Pieczenie i desery

Miodowe koła: żałuję, że nie zrobiłam od razu podwójnej porcji – smaczniejszych wypieków świątecznych nie jadłam!

655views

Zdaniem użytkownika fantastyczne świąteczne wypieki zmatowiony z Varechy.

Polecam każdemu, to chyba najlepsze ciasto świąteczne jakie kiedykolwiek upiekłam.

Potrzebujemy:

20 dkg kryształków cukru

2 szt., całe jajka

2 łyżki miodu

1 łyżeczka sody oczyszczonej

10 dkg palmaryny

45 dkg mąki zwykłej

Wypełnienie do klejenia kół:

Miodowe koła: żałuję, że nie zrobiłam od razu podwójnej porcji – smaczniejszych wypieków świątecznych nie jadłam!

4 dcl mleka

2 łyżki grubej mąki

1 paczka cukier waniliowy

20 dkg masła

cukier puder do smaku

Miodowe koła: żałuję, że nie zrobiłam od razu podwójnej porcji – smaczniejszych wypieków świątecznych nie jadłam!

Byczy:

Ciemna czekolada i tłuszcz

Zbliżać się:

Najpierw przygotowujemy ciasto.

Kontynuujemy wkładając wszystkie składniki oprócz mąki do małego garnka.
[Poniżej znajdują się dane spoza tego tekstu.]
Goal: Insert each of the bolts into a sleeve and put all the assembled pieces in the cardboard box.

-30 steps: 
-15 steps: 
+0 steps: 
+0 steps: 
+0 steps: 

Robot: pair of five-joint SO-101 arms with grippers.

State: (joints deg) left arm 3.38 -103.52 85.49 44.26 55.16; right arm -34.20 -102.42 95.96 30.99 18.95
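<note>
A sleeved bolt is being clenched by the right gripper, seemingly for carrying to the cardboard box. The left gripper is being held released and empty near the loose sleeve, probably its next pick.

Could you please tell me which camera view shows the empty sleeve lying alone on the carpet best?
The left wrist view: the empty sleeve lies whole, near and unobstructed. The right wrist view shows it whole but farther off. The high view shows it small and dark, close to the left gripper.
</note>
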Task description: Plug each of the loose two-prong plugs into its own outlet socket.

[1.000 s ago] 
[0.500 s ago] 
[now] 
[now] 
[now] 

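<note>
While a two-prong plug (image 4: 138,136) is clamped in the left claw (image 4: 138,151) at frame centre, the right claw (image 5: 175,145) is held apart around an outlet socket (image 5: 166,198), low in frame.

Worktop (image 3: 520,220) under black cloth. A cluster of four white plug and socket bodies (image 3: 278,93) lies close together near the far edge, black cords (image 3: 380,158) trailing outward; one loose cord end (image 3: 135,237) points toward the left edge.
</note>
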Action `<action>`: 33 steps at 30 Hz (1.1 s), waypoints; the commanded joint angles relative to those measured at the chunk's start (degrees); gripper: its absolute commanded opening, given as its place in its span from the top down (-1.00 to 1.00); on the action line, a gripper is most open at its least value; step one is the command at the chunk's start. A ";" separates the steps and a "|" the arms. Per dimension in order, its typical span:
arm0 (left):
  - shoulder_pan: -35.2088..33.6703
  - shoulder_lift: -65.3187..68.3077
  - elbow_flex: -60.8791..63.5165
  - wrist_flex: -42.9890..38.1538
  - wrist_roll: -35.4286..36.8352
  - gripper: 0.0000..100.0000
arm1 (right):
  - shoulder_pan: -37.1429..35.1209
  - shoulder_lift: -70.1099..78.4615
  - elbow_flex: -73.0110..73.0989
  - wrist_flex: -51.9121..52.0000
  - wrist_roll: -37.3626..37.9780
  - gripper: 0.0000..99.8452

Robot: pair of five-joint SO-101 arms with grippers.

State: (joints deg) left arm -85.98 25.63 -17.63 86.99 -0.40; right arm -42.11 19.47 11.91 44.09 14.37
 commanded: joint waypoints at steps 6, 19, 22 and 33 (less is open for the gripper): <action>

Mieszaj na małym ogniu, aż cukier się rozpuści – zwracamy uwagę na spalanie.

Miodowe koła: żałuję, że nie zrobiłam od razu podwójnej porcji – smaczniejszych wypieków świątecznych nie jadłam!
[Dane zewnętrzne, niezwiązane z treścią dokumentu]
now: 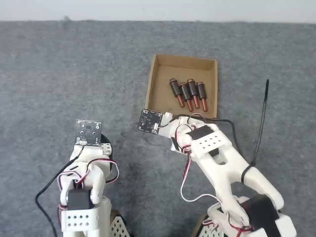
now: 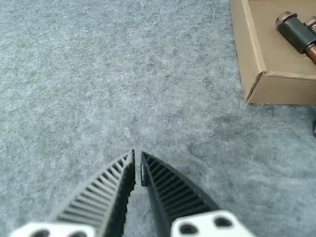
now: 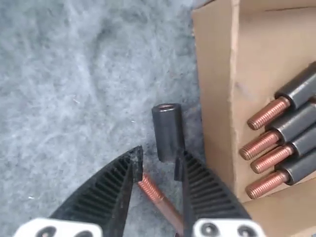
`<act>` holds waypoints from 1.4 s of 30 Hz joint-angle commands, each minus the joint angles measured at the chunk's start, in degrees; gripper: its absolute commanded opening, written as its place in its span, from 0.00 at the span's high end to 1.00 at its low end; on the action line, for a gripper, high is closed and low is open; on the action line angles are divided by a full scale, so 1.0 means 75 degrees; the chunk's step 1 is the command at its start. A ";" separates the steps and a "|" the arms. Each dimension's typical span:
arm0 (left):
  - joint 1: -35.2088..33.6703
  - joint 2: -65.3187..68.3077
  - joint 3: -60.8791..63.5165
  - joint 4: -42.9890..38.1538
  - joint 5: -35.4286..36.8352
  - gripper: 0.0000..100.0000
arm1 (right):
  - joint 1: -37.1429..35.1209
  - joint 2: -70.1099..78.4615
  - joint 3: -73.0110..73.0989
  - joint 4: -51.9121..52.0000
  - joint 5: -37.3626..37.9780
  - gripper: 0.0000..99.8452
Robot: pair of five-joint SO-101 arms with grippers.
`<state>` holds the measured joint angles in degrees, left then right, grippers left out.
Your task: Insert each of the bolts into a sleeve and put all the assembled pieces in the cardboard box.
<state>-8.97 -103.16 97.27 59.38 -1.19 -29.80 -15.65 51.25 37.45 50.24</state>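
My right gripper (image 3: 159,154) is open low over the carpet, next to the cardboard box's (image 3: 217,98) outer wall. A bare copper bolt (image 3: 153,195) lies slantwise between its fingers, touching one of them. A black sleeve (image 3: 167,131) lies just past the fingertips with its open end facing away. Several assembled pieces (image 3: 286,143) lie side by side in the box (image 1: 149,84), and they show as a row (image 1: 187,94) in the high view. My left gripper (image 2: 137,155) is shut on nothing above bare carpet, to the left of the box (image 2: 256,54).
Grey carpet covers the table. The right arm (image 1: 212,148) stretches from the near right edge to the box's near-left corner. The left arm (image 1: 84,187) stands at the near left. A thin black strap (image 1: 261,123) rises to the right of the box.
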 commanded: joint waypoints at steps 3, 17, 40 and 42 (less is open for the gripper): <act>-0.0035 -0.0164 -0.0100 -0.0012 -0.0023 0.98 | 0.0111 0.0592 -0.0844 -0.0147 -0.0082 0.83; -0.0047 -0.0164 -0.0100 -0.0012 -0.0023 0.98 | 0.0158 0.2643 -0.2438 0.0170 -0.0082 0.83; -0.0059 -0.0164 -0.0100 -0.0035 -0.0023 0.98 | 0.1319 0.1788 -0.3165 0.1354 -0.3188 0.99; -0.0059 -0.0164 -0.0100 -0.0035 -0.0023 0.98 | 0.1752 0.1248 -0.3083 0.1670 -0.3915 0.99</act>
<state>-8.97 -103.16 97.27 59.38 -1.19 -21.98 2.46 30.59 47.65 28.35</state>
Następnie wsyp zawartość garnka na przygotowaną mąkę.

Wyrabiamy sztywne ciasto, które odstawiamy na 2 godziny, nie musi stać na zimno.
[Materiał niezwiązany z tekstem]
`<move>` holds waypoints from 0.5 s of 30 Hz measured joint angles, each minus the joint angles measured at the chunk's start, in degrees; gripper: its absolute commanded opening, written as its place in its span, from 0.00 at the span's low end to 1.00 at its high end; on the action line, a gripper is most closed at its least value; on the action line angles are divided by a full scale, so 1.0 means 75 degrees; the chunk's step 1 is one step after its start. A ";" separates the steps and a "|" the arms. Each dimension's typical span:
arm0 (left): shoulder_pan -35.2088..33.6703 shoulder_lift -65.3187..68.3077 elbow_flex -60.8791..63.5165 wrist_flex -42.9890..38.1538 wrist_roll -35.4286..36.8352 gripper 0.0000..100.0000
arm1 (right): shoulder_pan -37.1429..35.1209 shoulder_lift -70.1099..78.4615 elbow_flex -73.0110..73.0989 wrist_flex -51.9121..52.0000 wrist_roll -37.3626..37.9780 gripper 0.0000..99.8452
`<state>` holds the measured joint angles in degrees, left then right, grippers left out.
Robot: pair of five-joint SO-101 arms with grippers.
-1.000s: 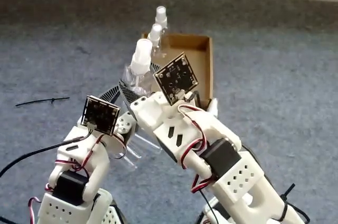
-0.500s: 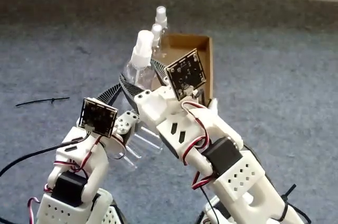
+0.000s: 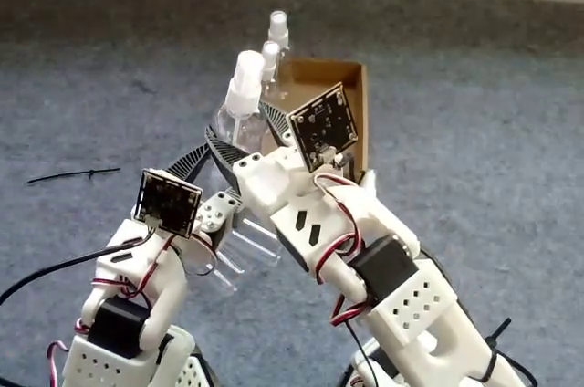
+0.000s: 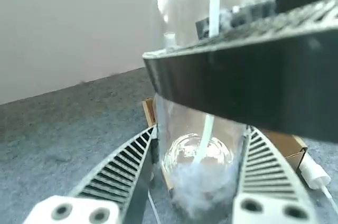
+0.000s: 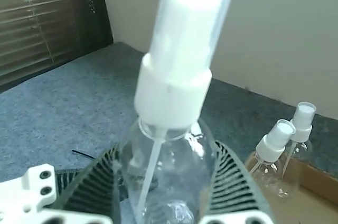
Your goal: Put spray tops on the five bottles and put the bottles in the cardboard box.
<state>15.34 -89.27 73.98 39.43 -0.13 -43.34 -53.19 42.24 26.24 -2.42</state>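
A clear bottle (image 3: pixel 239 122) with a white spray top (image 3: pixel 248 77) is held upright above the carpet, near the cardboard box (image 3: pixel 354 86). My right gripper (image 5: pixel 168 152) is shut on the bottle's body (image 5: pixel 169 166), one black ribbed finger on each side. My left gripper (image 4: pixel 198 145) stands open lower down, its fingertips flanking the bottle's base (image 4: pixel 198 166). The right gripper's finger crosses above them. Two capped bottles (image 3: pixel 272 49) stand at the box's far left corner, the same bottles (image 5: pixel 285 139) seen behind the held one.
A loose white spray top (image 4: pixel 312 170) lies on the grey carpet by the near end of the box (image 4: pixel 282 142). Something clear, perhaps uncapped bottles (image 3: pixel 248 243), lies between the two arms. A black cable tie (image 3: pixel 73 174) lies at the left.
The right arm has lifted the capped bottle up and slightly towards the box. The left arm stayed nearly in place, so the bottle rose relative to its fingers.
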 measured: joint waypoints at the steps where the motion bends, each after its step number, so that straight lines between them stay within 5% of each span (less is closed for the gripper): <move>1: 0.0094 0.0000 0.0000 0.0000 0.0000 0.15 | 0.0000 0.0000 0.0176 -0.0199 0.0000 0.01; 15: -0.0141 0.0012 0.0012 0.0211 0.0012 0.15 | 0.0023 -0.0105 0.0891 -0.0750 0.0410 0.00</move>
<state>14.29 -89.19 74.07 41.01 -0.04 -43.16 -53.98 48.92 20.62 0.66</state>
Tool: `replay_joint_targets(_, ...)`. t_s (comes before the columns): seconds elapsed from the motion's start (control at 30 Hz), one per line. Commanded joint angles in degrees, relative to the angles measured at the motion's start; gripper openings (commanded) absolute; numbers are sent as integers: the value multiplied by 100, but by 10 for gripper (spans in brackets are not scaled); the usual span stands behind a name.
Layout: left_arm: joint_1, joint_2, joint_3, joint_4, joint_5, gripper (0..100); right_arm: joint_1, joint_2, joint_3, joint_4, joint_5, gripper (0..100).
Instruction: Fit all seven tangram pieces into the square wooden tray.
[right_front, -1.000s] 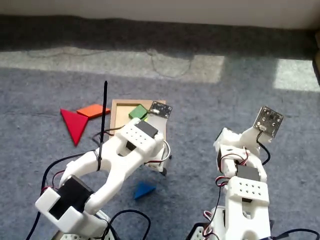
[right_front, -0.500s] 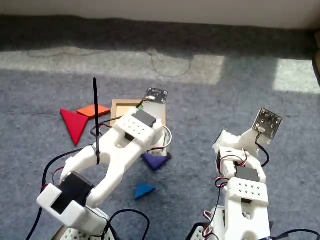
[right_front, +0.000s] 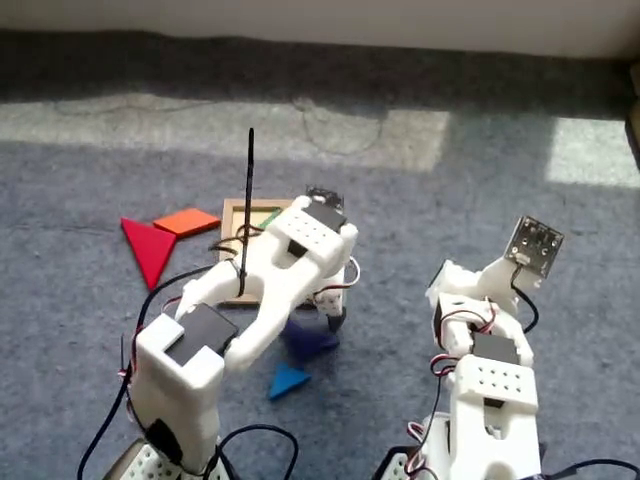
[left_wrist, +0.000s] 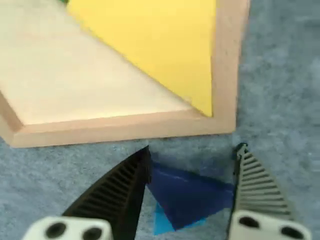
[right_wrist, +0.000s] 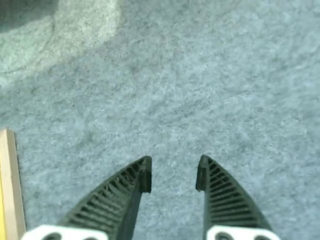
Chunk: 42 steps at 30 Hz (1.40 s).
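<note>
Left wrist view: we list the left gripper clenched on a dark blue triangle, just outside the tray corner, presumably for insertion beside the yellow triangle. Right gripper: released, idle over carpet.

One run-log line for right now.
left gripper at dark blue piece outside tray rim | right gripper open, empty, over carpet | yellow piece in tray | red piece, orange piece, light blue piece outside
</note>
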Motion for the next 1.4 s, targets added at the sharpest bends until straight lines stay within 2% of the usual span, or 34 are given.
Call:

Po dwóch godzinach rozwałkuj ciasto na grubość zaledwie około 2-3 mm.

Wycinamy mniejsze kółka, robię je o średnicy około 3 cm, kładziemy na blasze wyłożonej papierem do pieczenia.

Piec około 7 minut w temperaturze pokojowej 180-200 stopni.

Miodowe koła: żałuję, że nie zrobiłam od razu podwójnej porcji – smaczniejszych wypieków świątecznych nie jadłam!

Przygotujmy nadzienie:

Zmieszaj grubą mąkę z cukrem waniliowym w mleku i ugotuj na gęstą pastę.

Pozwól mu ostygnąć.

Masło utrzeć z cukrem – dodać do smaku, wolimy mniej słodkie i stopniowo dodawać do niego ostudzoną owsiankę.

Miodowe koła: żałuję, że nie zrobiłam od razu podwójnej porcji – smaczniejszych wypieków świątecznych nie jadłam!

Ubijamy wszystko na gładki krem, z którego od razu sklejamy koła.

Na koniec zanurzamy się w polewie, którą przygotowujemy z roztopionej czekolady z odrobiną tłuszczu.

Życzymy dobrego apetytu! 🙂

Leave a Response

Ludwig Bergman
Cześć! Mam na imię Ludwig Bergman i jestem doświadczonym redaktorem z pasją do gotowania i rzemiosła kulinarnej twórczości. Na przestrzeni lat zgłębiałem różne tradycje kulinarne i przepisy, aby móc podzielić się moją wiedzą i inspiracją z Wami, naszymi drogimi czytelnikami.